**Aim of the exercise**. Lines containing the string "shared": how many are there below? Answer with the number only.

**Recorded data**.
=====

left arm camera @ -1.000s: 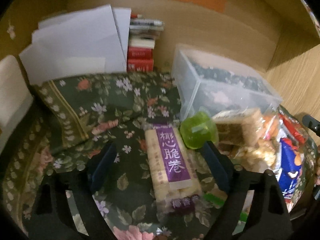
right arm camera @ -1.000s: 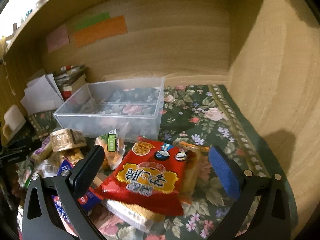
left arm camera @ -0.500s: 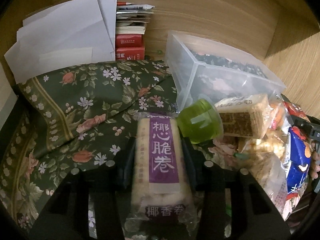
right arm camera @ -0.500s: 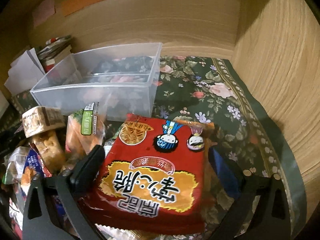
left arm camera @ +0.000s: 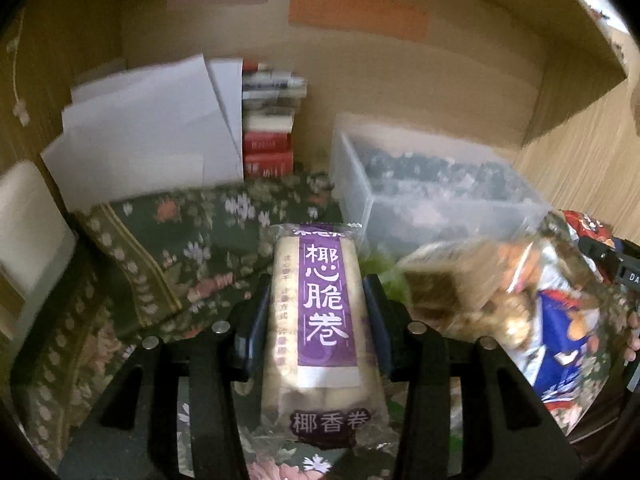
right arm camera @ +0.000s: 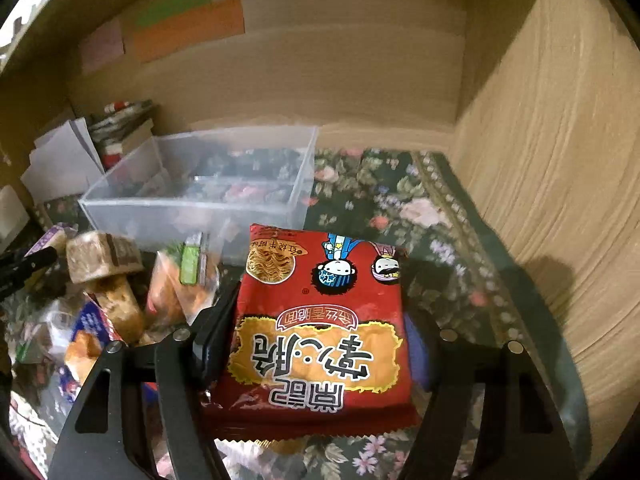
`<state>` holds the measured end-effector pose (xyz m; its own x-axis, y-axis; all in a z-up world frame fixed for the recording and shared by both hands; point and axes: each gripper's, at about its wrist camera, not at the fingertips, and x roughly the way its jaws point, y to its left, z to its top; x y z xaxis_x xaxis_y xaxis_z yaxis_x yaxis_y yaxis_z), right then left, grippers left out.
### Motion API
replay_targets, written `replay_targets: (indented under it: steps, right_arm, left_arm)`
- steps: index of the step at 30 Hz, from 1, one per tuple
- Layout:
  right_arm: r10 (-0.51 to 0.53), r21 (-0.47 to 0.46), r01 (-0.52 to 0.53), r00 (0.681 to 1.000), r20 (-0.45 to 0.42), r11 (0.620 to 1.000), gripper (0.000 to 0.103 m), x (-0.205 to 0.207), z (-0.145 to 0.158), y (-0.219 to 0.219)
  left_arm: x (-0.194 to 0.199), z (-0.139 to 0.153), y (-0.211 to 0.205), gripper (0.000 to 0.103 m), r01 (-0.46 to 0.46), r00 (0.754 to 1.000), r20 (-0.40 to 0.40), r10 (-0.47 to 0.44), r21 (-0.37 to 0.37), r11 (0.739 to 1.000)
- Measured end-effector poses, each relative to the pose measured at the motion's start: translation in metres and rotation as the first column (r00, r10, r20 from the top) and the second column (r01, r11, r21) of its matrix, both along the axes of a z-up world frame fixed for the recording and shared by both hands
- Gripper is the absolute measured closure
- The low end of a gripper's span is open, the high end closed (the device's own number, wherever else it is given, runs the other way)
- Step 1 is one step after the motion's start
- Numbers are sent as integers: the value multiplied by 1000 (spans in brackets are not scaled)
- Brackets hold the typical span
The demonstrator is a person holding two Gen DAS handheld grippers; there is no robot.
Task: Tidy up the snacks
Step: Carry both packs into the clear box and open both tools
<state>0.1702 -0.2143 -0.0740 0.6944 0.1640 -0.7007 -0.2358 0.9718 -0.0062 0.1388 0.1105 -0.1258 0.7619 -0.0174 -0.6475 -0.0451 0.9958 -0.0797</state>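
Purple-labelled clear pack of pale coconut rolls [left arm camera: 325, 332] sits clamped between the pads of my left gripper [left arm camera: 316, 316], above the dark green floral cloth [left arm camera: 168, 240]. My right gripper [right arm camera: 316, 336] is closing its jaws on the red crinkly noodle-snack packet [right arm camera: 320, 332], both pads hard against its sides. Beyond both, the clear plastic bin [right arm camera: 192, 208] stands near the wooden back wall, with loose wrapped snacks [right arm camera: 108, 280] heaped just beside it.

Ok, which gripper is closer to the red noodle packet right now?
Right. The right gripper straddles the red noodle packet, its jaws closing on the packet's sides. The left gripper is off beyond the snack pile, shut on the purple-label roll pack.
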Motion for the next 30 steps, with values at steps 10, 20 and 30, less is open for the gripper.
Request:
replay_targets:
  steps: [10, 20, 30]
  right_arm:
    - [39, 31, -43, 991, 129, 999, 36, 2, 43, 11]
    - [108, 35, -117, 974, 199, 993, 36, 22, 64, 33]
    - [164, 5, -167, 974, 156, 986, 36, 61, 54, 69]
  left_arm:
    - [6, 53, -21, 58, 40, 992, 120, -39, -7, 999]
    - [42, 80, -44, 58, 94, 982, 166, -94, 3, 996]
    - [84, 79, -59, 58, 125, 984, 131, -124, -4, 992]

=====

**Your response**. 2